▸ ABOUT THIS TASK: Please repeat the entire listing verbatim and keep the pictures out.

▸ RECORDS SHOWN:
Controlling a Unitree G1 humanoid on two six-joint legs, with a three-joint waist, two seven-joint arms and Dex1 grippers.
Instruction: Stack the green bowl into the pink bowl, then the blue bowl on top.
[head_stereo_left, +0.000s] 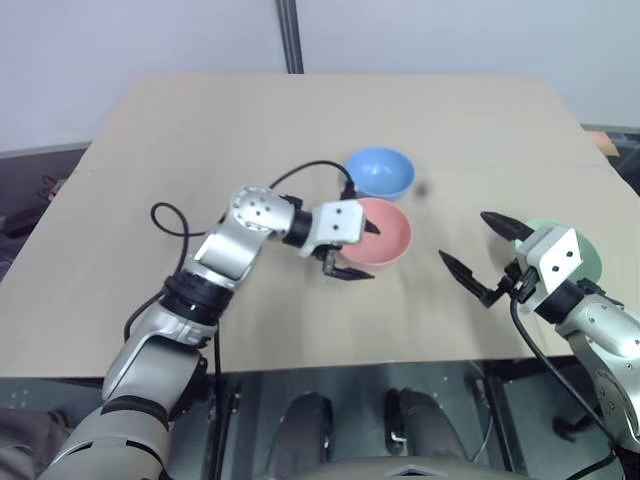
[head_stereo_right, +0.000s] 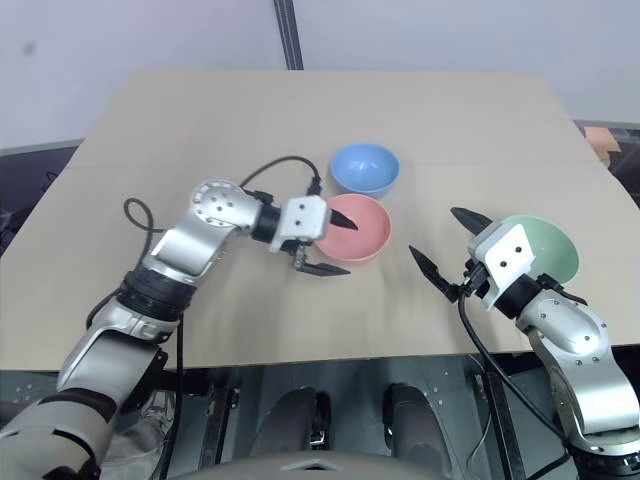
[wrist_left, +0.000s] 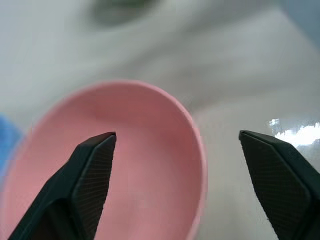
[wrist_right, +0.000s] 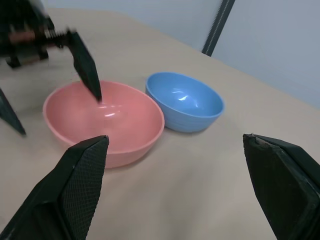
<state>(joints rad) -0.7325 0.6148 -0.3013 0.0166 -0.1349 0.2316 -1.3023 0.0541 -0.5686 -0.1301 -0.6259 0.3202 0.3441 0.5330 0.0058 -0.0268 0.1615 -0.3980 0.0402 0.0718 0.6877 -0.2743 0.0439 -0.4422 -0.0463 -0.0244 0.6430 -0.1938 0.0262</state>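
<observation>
silver metal arms with black joint bands, white wrist blocks dotted with small screws, black pointed textured fingers (wrist_right: 80, 195), looping black cables.

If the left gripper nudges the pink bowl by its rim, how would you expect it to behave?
The pink bowl looks thin, smooth plastic, so probably light and apt to slide on the bare table. Its glossy curved wall may slip between the fingers. Pushed at the rim, it might tip or bump the blue bowl close beside it.

A beige table (head_stereo_left: 200, 130) is set before a pale grey wall (head_stereo_left: 120, 40). A dark vertical post (head_stereo_left: 290, 35) is seen behind the table's far edge.
</observation>
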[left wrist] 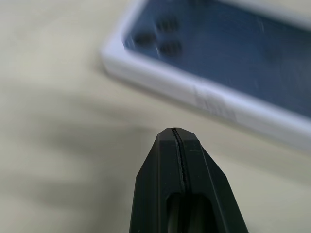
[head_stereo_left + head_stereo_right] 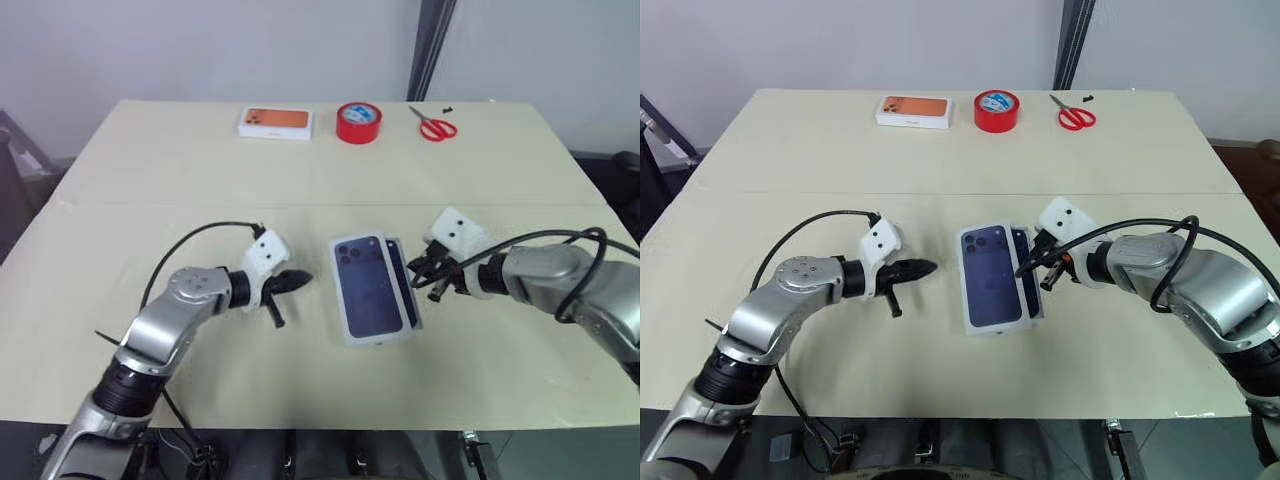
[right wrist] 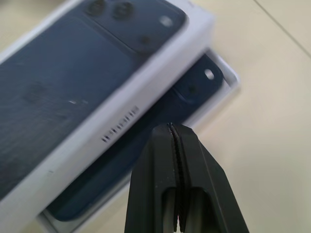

▸ SOLUTION:
Controlling a Unitree G1 humanoid on two six-joint legs, with a three-joint waist, two seven-joint arms and Dex1 grippers.
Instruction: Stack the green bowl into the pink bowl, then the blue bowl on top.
[head_stereo_left, +0.000s] 
[head_stereo_right, +0.000s] 
[wrist_left, +0.000s] 
[wrist_right, +0.000s] 
<state>(joints rad) -0.7325 0.6148 -0.3013 0.0166 -0.1349 0.2316 -1.3023 0.0541 -0.5686 -0.1301 -0.6259 0.3202 0.3441 0.5330 0.0058 -0.0268 0.1615 -0.3980 0.0402 0.0718 0.6877 -0.2743 0.0439 -0.4422 -0.0463 -0.0244 0.6430 -0.1938 0.0262</state>
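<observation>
silver metal arms with black joint bands, white wrist blocks dotted with small screws, black pointed textured fingers (wrist_right: 80, 195), looping black cables.

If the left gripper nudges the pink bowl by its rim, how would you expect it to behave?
The pink bowl looks thin, smooth plastic, so probably light and apt to slide on the bare table. Its glossy curved wall may slip between the fingers. Pushed at the rim, it might tip or bump the blue bowl close beside it.

A beige table (head_stereo_left: 200, 130) is set before a pale grey wall (head_stereo_left: 120, 40). A dark vertical post (head_stereo_left: 290, 35) is seen behind the table's far edge.
</observation>
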[left wrist] 
[head_stereo_left + head_stereo_right] 
[right wrist] 

The exercise calls for nothing more than this answer.